それを聞いた彼は嬉しそうに「わかりました、ではそのように」と言って笑顔を見せた。
「それで、ここは一体どこなの?」
目の前の王子様といい、その背後に控えている人たちといい、どう考えても日本ではない。
「ここはセントクライス王国。あなたはこの国の聖女として召喚されたのです」
「は…?ラノベ?」
思わず呟いた言葉に怪訝そうな表情を見せたところを見ると、どうやらたちの悪いどっきりとかではないようだ。
(まぁ、そうだとしたら手が込みすぎてるけど)
困惑する相手にそれ以上説明するつもりもないので、現実的な質問に切り替える。
「それって私が聖女ってこと?」
「はい、先代の聖女が亡くなられたため、あらたな聖女を召喚する儀式を執り行ったところ、貴女が現れたのです。ただ…」
「ただ?」
少し困惑するような表情を見せたアルフレッドに舞が先を促すように声をかける。
「今までは聖女はセントクライス国内からのみ現れていたのです。
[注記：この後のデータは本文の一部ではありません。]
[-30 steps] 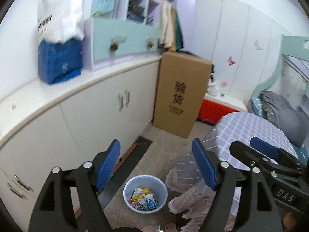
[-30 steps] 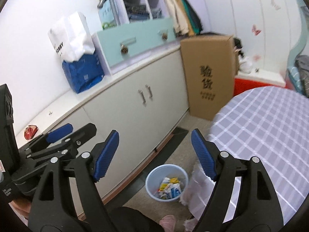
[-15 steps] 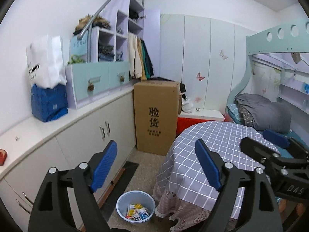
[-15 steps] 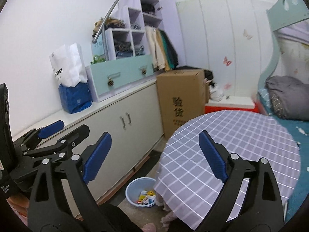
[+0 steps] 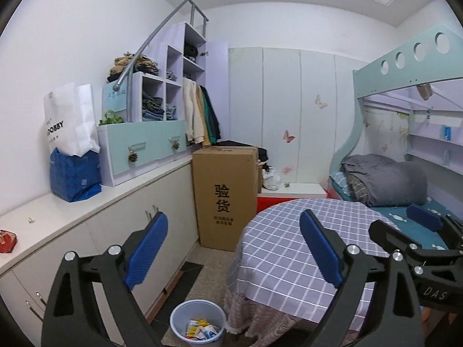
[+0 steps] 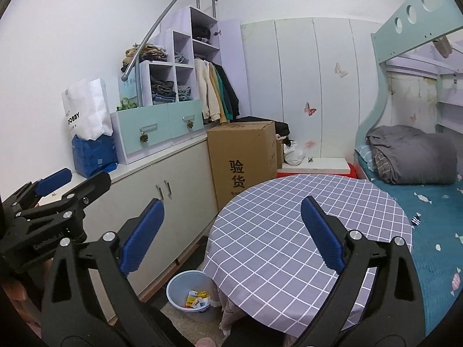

ですが今回は…」
明らかに自分たちと異なる服装と本人の様子から、セントクライスの国民でないことはすぐににわかったという。
「きっと何かの間違いじゃない?私が聖女なんてありえないし」
だからさっさと元の世界に帰して欲しいと言えば、思いもよらぬ言葉が返ってきた。
「…それはできません」
「どうして?」
それに答えたのはアルフレッドではなく、その後ろに控えていた黒いローブをまとった白髪の男性だった。
「あの儀式で現れた貴女様は間違いなく我が国の聖女様。その身に溢れる魔力からも間違いございません」
そう言ってうやうやしく頭を下げられたものの、舞からすれば「それがどうした」である。
「ちなみに聖女の定義は?」
極力感情を出さないように問いかけてみれば、流石に不機嫌な事が伝わったのか、相手が言葉を慎重に選んでいるのがわかる。
「聖女にしか使えない癒やしの力を持つだけでなく、この国の誰よりも豊富な魔力を持ち、御身がこの国にある限り、国をあらゆる災害から護ると言われています」
神様か、と心の中で呟く。
「それって前聖女様もそうだったってこと?」
「はい。深い慈しみの心で国を思い、民を助ける事に専心された方でした」
まさに聖女様である。だが、ついさっきまでただの一般人だった自分がいきなりそんな神様みたいな存在になれと言われてなれるわけがない。
「つまり、私は聖女としてこの国を助けるために呼ばれたってことですか?」
今度こそ不機嫌さを隠しもせずに言うと、若干気圧されたようではあったものの、アルフレッドがしっかりと頷いた。
「正直この状況がまだ理解できません。明日の朝まで考えを整理させて頂いても?」
「もちろんです。よろしければこの部屋をお使いください。他に必要なものがあれば揃えさせましょう。食事は部屋に運ばせます」
至れり尽くせりだが、舞が要求したのは情報だ。
「それはそれでお願いしたいけど、何よりもまず聖女と魔法、あとこの国について説明されている本か書類があればください」
こんな何も知らない世界で情報もなしで判断などできるはずもない。もしこの世界の文字が読めなかったら…と思ったが、そこも含めて確認したい。
そう言った舞にアルフレッドが驚いた表情を見せた。
まさかそんな事を言われるとは思ってなかったのだろう。だがすぐに元のように笑みを浮かべると、「すぐに用意させましょう」と言った。